Income Tax for Non Resident Homeowners
If you are a foreign citizen but a non-resident homeowner in Spain there is a tax that applies to you: Non-Resident Income Tax. In this case it’s not based on income from any activities other than those related to your property in Spain, including mainly rental income derived from it, but also from the ownership in its own right.

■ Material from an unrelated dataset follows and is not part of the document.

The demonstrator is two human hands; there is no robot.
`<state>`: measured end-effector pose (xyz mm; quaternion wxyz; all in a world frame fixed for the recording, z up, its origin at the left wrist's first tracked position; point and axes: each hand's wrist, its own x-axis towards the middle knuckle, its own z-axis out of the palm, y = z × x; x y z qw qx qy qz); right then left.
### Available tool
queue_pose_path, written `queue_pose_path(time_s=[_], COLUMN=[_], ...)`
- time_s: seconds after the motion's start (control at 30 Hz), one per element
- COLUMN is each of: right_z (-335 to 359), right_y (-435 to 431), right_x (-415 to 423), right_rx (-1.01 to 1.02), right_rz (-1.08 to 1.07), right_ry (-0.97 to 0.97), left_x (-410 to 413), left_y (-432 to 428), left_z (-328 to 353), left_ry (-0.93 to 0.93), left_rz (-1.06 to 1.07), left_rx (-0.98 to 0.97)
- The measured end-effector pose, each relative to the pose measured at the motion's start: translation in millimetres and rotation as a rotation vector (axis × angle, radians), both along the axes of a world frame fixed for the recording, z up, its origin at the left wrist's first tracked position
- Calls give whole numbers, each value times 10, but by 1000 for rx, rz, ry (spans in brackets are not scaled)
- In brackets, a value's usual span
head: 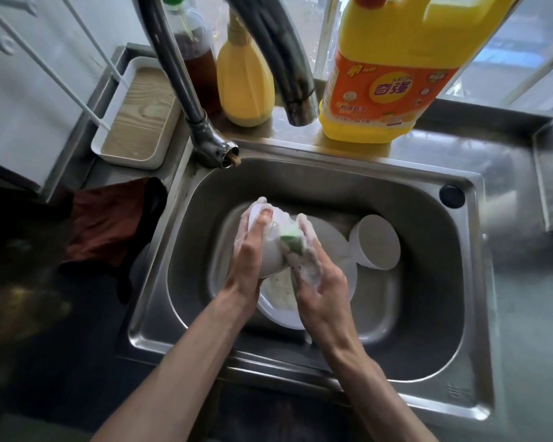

In other words, the tax applies even if you don’t produce income through renting out your Spanish apartment or villa. We looked for advice no further than our friendly lawyer Adolfo Martos Gross who explained in general, Non-Resident Income Tax can be divided into three cases:
The name ‘income tax’ is a bit of a misnomer for people who simply own a property in Spain and retain it for their exclusive private enjoyment, i.e. do not use it for commercial purposes. In reality, it is more of a property tax, payable before the end of the next year and upon submitting Form 210, though it can be paid directly from your bank account without having to visit the tax office.
The tax is calculated at 1, 1% of the cadastral value of the property and 2% in municipalities where cadastral values have not been revised and updated during the past ten years. The 1,1% rate is applicable in Marbella, Benahavis and Estepona, and it forms the base figure against which the 19% VAT for EU citizens and 24% rate for non-EU citizens is calculated.
Example on a property worth €200.000:
- €200.000 x 1,1% = €1100 X 19% = €418 to be paid
If the property has more than one owner, as in the case of a couple that owns it 50/50, each owner has to submit a separate Form 210 and is responsible for payment of half the amount due.
If you own a property in Spain that you don’t use yourself but rent out long-term, you will be liable to pay VAT on the income derived from what is seen as the commercial exploitation of your asset. This effectively makes it a business asset, and as such you are taxed on the resulting income. EU citizens, however, are able to deduct all reasonable expenses pertaining to the maintenance of their rental property. This includes the local municipal IBI rates and garbage collection charges, community fees, insurance, maintenance and repairs.
Declaration of rental income has to be made on a quarterly basis and Form 210 still applies, so submit it and pay through your bank before the 20th day after the end of each quarter, so the 20th of April for the first quarter, the 20th of July for the second, and so on.
Short-term and incidental rentals
If you prefer short-term holiday rentals over fixed, long-term lets, as many homeowners on the Spanish Costas do, then essentially the same rules apply. You will still have to declare your rental income on a quarterly basis, accompanied by a Form 210, and the rate of 19% will still apply for EU citizen and 24% for non-EU citizens. The former can still deduct home-maintenance related expenses, but only proportional to the declared period of rental.
If you rent the apartment part of the year, no matter if you enjoy it the other part or not, you will have to submit twice Form 210. First, to declare and pay the tax on the rents received (which must be done before the 20th day after the end of the corresponding quarter) and second, to declare and pay the tax as a homeowner. In this last event, the tax will be proportional to the time the property has not been rented out and the Form 210 must be submitted before the 31 of december of the next year.
Each scenario varies dependent upon its specifics, from paying taxes on rental income to paying a smaller annual amount for what is called Non-Resident Income Tax but actually equates to a nominal property tax.
Surprisingly some people who have owned a property in Spain for a number of years have never been told they needed to pay Income Tax on their property. Recently a client asked me for help since after one year he still had not received his retention back from selling. When we looked in to the matter we realised the client had never paid income tax in Spain and so the tax authorities would not refund him any tax until after he had declared and paid any income tax due. So if you are a non resident it would be a good idea to check with your lawyer or fiscal adviser that you are paying income tax and that your declaration is up to date.
Non resident home owners who either own their property privately or via a company and have never paid non resident income tax, or are not up to date, are an easy target for Tax inspectors so be warned!